- Written by: Katori Hall
- Subject: Black masculinity, family, relationships
- Genre: Comedy-drama
- Setting: Memphis, Tennessee

Premiere
- Date: February 11, 2020, Signature Theatre Company
- Place: Manhattan, New York, New York

= The Hot Wing King =

Play by Katori Hall

The Hot Wing King is a 2020 American comedy-drama play by writer Katori Hall. The play follows Cordell, his boyfriend, and their friends in Memphis, Tennessee preparing their culinary entry for the annual "Hot Wang Festival". The Hot Wing King premiered off-Broadway at Signature Theatre on February 11, 2020, and had a limited run due to the COVID-19 pandemic. Hall received the 2021 Pulitzer Prize for Drama for The Hot Wing King.

== Plot ==
"Ready, set, fry! It's time for the annual "Hot Wang Festival" in Memphis, Tennessee, and Cordell Crutchfield knows he has the wings that’ll make him king. Supported by his beau, Dwayne, and their culinary clique, The New Wing Order, Cordell is marinating and firing up his frying pan in a bid to reclaim the crispy crown."

== Cast ==

| Character | Off Broadway 2020 | UK National Theatre 2024 |
|---|---|---|
| Cordell | Toussaint Jeanlouis | Kadiff Kirwan |
| Dwayne | Korey Jackson | Simon-Anthony Rhoden |
| Isom | Sheldon Best | Olisa Odele |
| Big Charles | Nicco Annan | Jason Barnett |
| Everett "EJ" | Cecil Blutcher | Kaireece Denton |
| TJ | Eric B. Robinson Jr | Dwane Walcott |

== Production ==
The play was directed by Steve H. Broadnax III and written by Katori Hall. She was inspired to write a play that centered on Black gay men because she wanted to create a story that reflected her brother's life experiences. The Hot Wing King premiered on February 11, 2020, off-Broadway at Pershing Square Signature Center in Manhattan. The show's run ended prematurely due to restrictions related to the COVID-19 pandemic. Katori Hall directed a production at the Alliance Theatre in 2022.

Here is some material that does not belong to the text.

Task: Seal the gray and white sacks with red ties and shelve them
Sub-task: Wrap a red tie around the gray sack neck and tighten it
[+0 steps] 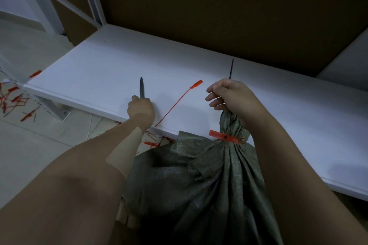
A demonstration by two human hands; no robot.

A new production opened at the Dorfman Theatre, part of the National Theatre in London on 11 July 2024, with its opening night on 18 July 2024.

== Reception ==
The Hot Wing King received mixed reception. In a review for the New York Times, Ben Brantley praised "the matter-of-fact depiction of Black gay characters who may be dissatisfied, to varying degrees, with their own behavior but not, ultimately, because of their sexuality" but further stated "the balance between social soap opera and buoyant comedy isn't always gracefully sustained." Similarly, Marilyn Stasio of Variety called the plot "meandering" and referred positively to "the extremely likable characters." Robert Hofler of TheWrap called The Hot Wing King "a raucous comedy" that was also "lopsided."

Hall received the 2021 Pulitzer Prize for Drama for The Hot Wing King. The citation described the play as "a funny, deeply felt consideration of Black masculinity and how it is perceived, filtered through the experiences of a loving gay couple and their extended family as they prepare for a culinary competition."